→ Brief
Working from the top of the listing below, retype each line through the line containing "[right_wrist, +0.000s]", both included, with no pictures.
———
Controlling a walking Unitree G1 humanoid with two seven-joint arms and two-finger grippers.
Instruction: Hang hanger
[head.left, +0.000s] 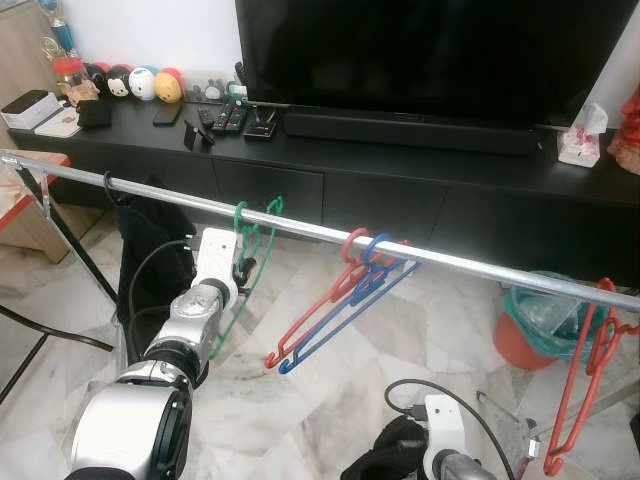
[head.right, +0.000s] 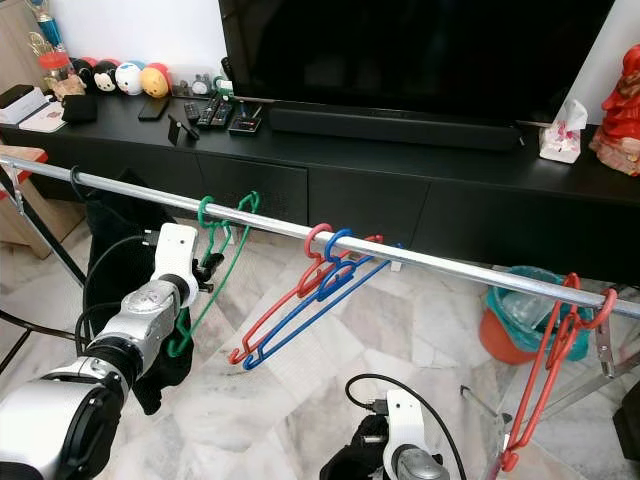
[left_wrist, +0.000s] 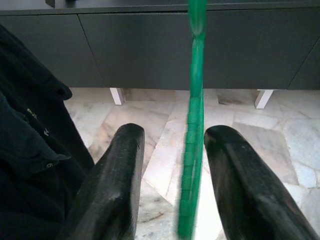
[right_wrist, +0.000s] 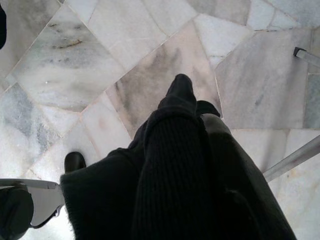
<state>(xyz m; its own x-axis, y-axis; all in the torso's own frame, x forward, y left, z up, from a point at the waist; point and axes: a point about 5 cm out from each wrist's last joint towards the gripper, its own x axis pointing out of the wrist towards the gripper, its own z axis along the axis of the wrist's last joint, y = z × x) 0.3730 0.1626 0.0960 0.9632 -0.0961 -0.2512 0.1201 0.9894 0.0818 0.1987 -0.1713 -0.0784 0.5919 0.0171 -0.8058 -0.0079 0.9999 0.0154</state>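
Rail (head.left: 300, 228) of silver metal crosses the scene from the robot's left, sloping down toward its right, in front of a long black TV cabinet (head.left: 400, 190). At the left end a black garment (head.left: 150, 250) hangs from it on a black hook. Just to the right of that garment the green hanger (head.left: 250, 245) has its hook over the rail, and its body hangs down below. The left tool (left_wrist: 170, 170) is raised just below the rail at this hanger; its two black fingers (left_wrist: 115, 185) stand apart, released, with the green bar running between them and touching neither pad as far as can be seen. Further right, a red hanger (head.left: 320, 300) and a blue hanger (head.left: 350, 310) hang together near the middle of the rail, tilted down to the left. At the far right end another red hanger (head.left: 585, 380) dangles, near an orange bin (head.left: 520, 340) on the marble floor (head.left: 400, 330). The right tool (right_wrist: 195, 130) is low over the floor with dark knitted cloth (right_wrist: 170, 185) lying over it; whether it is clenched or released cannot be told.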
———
→ Solution to this exercise
Controlling a walking Unitree G1 humanoid with two seven-joint arms and two-finger grippers.
Instruction: Hang hanger
[head.left, +0.000s] 
[head.right, +0.000s] 
[left_wrist, +0.000s] 
[right_wrist, +0.000s] 

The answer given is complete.